Java's default serialization is not the best/most efficient way of handling
ser/deser, did you try switching to Kryo serialization ?
c.f.
https://ogirardot.wordpress.com/2015/01/09/changing-sparks-default-java-serialization-to-kryo/
if you need a tutorial.

This should help in terms of both CPU and memory usage, if you want to
achieve best performance turn on registration too and register manually
what you need.
Plus if you have some kind of key value clearly partitioned you can try
https://github.com/amplab/spark-indexedrdd

cheers,
Olivier.

2016-03-08 6:09 GMT+01:00 Arash <aras...@gmail.com>:

> The driver memory is set at 40G and OOM seems to be happening on the
> executors. I might try a different broadcast block size (vs 4m) as Takeshi
> suggested to see if it makes a difference.
>
> On Mon, Mar 7, 2016 at 6:54 PM, Tristan Nixon <st...@memeticlabs.org>
> wrote:
>
>> Yeah, the spark engine is pretty clever and its best not to pre-maturely
>> optimize. It would be interesting to profile your join vs. the collect on
>> the smaller dataset. I suspect that the join is faster (even before you
>> broadcast it back out).
>>
>> I’m also curious about the broadcast OOM - did you try expanding the
>> driver memory?
>>
>> On Mar 7, 2016, at 8:28 PM, Arash <aras...@gmail.com> wrote:
>>
>> So I just implemented the logic through a standard join (without collect
>> and broadcast) and it's working great.
>>
>> The idea behind trying the broadcast was that since the other side of
>> join is a much larger dataset, the process might be faster through collect
>> and broadcast, since it avoids the shuffle of the bigger dataset.
>>
>> I think the join is working much better in this case so I'll probably
>> just use that, still a bit curious as why the error is happening.
>>
>> On Mon, Mar 7, 2016 at 5:55 PM, Tristan Nixon <st...@memeticlabs.org>
>> wrote:
>>
>>> I’m not sure I understand - if it was already distributed over the
>>> cluster in an RDD, why would you want to collect and then re-send it as a
>>> broadcast variable?

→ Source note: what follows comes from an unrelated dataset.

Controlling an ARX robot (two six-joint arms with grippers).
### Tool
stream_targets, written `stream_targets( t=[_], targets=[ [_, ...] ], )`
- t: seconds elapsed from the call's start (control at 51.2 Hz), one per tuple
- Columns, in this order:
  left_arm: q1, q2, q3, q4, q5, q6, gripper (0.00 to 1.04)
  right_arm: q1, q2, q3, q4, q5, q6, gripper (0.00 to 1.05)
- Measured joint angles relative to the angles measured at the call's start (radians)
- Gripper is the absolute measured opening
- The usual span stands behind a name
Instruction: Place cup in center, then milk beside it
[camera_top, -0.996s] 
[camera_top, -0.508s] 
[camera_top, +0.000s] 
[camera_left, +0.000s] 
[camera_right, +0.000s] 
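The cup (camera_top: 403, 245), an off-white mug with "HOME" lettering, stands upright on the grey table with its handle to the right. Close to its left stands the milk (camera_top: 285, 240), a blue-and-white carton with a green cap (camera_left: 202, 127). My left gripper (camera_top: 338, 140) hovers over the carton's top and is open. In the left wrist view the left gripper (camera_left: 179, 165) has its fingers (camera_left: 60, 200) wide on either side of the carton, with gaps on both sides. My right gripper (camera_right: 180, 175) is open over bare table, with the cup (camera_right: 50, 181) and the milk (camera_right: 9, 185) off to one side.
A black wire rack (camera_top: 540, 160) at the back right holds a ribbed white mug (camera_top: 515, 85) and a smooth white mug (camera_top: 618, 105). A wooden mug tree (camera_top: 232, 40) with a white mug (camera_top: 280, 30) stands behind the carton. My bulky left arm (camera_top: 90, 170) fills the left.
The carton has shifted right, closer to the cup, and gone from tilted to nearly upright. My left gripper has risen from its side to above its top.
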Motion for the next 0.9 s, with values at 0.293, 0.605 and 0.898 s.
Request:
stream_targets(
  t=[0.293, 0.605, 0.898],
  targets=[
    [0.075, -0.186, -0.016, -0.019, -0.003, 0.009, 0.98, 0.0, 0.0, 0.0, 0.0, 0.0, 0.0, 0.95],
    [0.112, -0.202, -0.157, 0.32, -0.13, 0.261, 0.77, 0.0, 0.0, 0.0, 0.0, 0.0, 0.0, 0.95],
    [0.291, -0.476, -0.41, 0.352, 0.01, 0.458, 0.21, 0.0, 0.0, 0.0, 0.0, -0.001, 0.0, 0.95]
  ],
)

Why not simply use the RDD that is already distributed
>>> on the worker nodes?
>>>
>>> On Mar 7, 2016, at 7:44 PM, Arash <aras...@gmail.com> wrote:
>>>
>>> Hi Tristan,
>>>
>>> This is not static, I actually collect it from an RDD to the driver.
>>>
>>> On Mon, Mar 7, 2016 at 5:42 PM, Tristan Nixon <st...@memeticlabs.org>
>>> wrote:
>>>
>>>> Hi Arash,
>>>>
>>>> is this static data?  Have you considered including it in your jars and
>>>> de-serializing it from jar on each worker node?

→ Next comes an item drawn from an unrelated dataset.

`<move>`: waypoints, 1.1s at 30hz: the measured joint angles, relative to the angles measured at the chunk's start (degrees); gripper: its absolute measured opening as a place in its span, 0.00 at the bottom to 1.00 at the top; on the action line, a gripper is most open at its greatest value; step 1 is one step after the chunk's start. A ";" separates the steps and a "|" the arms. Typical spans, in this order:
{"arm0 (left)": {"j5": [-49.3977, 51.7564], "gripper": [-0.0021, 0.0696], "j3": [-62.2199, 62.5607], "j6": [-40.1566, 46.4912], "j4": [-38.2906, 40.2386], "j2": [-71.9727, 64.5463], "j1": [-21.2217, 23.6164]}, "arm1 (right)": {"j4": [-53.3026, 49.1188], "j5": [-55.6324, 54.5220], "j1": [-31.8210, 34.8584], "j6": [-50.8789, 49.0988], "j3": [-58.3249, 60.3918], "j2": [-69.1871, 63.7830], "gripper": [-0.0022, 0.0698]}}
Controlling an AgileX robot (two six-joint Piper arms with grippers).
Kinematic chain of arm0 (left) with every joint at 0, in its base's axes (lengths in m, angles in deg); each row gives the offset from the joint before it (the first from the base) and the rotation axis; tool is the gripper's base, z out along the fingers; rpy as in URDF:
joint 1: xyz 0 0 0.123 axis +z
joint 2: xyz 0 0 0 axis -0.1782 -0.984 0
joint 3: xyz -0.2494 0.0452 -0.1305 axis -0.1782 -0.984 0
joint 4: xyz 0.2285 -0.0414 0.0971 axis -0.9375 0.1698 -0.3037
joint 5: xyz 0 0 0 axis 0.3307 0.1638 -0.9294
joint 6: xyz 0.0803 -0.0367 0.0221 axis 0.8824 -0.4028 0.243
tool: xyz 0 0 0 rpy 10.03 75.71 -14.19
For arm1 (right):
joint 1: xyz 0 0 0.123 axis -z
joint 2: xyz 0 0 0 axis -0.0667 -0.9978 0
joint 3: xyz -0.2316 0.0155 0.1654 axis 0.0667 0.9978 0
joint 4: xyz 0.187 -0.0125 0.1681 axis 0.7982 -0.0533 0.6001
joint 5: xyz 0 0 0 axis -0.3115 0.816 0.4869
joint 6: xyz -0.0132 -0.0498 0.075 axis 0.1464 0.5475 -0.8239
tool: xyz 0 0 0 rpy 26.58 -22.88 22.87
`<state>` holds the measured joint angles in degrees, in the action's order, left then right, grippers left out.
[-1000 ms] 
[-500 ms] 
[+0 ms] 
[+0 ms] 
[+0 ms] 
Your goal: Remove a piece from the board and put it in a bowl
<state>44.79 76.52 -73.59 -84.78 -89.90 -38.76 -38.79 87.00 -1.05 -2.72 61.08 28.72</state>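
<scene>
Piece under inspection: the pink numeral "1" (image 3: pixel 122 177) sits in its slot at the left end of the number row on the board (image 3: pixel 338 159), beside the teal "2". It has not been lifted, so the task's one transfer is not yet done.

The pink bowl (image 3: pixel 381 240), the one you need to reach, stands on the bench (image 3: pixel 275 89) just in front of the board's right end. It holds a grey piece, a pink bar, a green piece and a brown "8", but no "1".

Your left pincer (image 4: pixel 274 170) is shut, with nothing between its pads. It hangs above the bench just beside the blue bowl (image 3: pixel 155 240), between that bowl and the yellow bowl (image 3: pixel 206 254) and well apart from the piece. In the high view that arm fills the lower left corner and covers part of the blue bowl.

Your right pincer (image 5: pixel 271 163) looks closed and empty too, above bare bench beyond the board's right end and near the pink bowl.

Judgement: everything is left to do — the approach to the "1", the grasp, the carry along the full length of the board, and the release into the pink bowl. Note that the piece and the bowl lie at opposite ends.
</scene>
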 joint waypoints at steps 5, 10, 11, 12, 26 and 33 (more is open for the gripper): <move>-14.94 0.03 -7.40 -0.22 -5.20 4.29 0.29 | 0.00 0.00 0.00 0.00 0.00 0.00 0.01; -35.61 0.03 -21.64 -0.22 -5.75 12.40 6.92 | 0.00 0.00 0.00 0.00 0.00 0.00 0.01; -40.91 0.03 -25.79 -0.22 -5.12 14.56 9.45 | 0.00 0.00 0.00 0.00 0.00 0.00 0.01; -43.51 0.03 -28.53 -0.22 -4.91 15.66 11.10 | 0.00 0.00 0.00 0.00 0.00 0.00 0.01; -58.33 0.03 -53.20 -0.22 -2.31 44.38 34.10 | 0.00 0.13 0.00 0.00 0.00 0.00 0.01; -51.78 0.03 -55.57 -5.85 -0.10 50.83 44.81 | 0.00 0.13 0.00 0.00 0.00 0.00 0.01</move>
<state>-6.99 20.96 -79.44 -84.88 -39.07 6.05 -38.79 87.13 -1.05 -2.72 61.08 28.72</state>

>>>> It’s not pretty, but it’s a workaround for serialization troubles.
>>>>
>>>> On Mar 7, 2016, at 5:29 PM, Arash <aras...@gmail.com> wrote:
>>>>
>>>> Hello all,
>>>>
>>>> I'm trying to broadcast a variable of size ~1G to a cluster of 20 nodes
>>>> but haven't been able to make it work so far.
>>>>
>>>> It looks like the executors start to run out of memory during
>>>> deserialization. This behavior only shows itself when the number of
>>>> partitions is above a few 10s, the broadcast does work for 10 or 20
>>>> partitions.
>>>>
>>>> I'm using the following setup to observe the problem:
>>>>
>>>> val tuples: Array[((String, String), (String, String))]      // ~ 10M
>>>> tuples
>>>> val tuplesBc = sc.broadcast(tuples)
>>>> val numsRdd = sc.parallelize(1 to 5000, 100)

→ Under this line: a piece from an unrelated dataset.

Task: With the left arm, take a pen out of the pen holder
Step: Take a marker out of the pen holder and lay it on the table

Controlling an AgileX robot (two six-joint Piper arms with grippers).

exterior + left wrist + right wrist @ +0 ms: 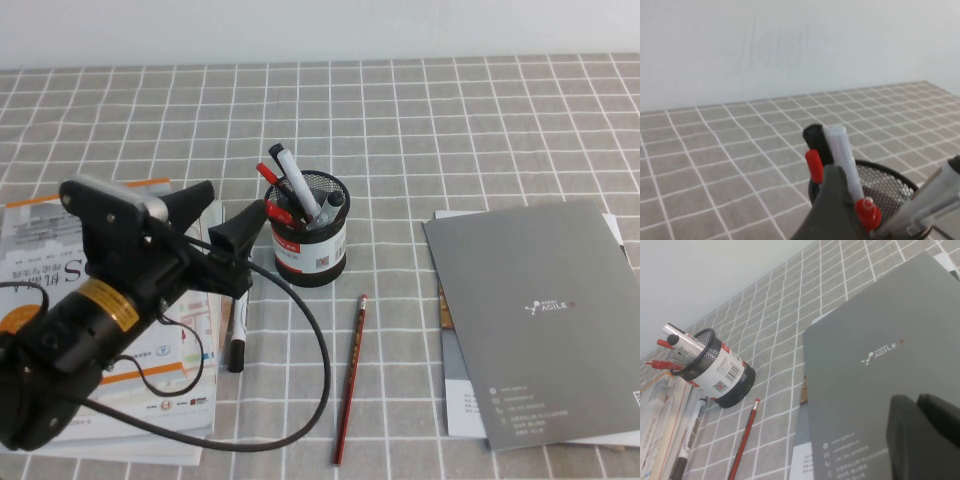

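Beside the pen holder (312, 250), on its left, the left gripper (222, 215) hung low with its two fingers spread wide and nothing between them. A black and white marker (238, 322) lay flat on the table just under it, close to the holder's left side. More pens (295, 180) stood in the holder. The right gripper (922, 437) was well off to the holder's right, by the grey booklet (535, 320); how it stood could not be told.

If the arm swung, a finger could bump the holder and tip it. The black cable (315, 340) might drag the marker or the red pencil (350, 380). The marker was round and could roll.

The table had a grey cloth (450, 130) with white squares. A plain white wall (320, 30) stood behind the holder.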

>>>> numsRdd.map(n => tuplesBc.value.head).count()
>>>>
>>>> If I set the number of partitions for numsRDD to 20, the count goes
>>>> through successfully, but at 100, I'll start to get errors such as:
>>>>
>>>> 16/03/07 19:35:32 WARN scheduler.TaskSetManager: Lost task 77.0 in
>>>> stage 1.0 (TID 1677, xxx.ec2.internal): java.lang.OutOfMemoryError: Java
>>>> heap space
>>>>         at
>>>> java.io.ObjectInputStream$HandleTable.grow(ObjectInputStream.java:3472)
>>>>         at
>>>> java.io.ObjectInputStream$HandleTable.assign(ObjectInputStream.java:3278)
>>>>         at
>>>> java.io.ObjectInputStream.readOrdinaryObject(ObjectInputStream.java:1789)
>>>>         at
>>>> java.io.ObjectInputStream.readObject0(ObjectInputStream.java:1350)
>>>>         at
>>>> java.io.ObjectInputStream.readObject(ObjectInputStream.java:370)
>>>>         at
>>>> scala.collection.immutable.HashMap$SerializationProxy.readObject(HashMap.scala:516)
>>>>         at sun.reflect.NativeMethodAccessorImpl.invoke0(Native Method)
>>>>         at
>>>> sun.reflect.NativeMethodAccessorImpl.invoke(NativeMethodAccessorImpl.java:57)
>>>>         at
>>>> sun.reflect.DelegatingMethodAccessorImpl.invoke(DelegatingMethodAccessorImpl.java:43)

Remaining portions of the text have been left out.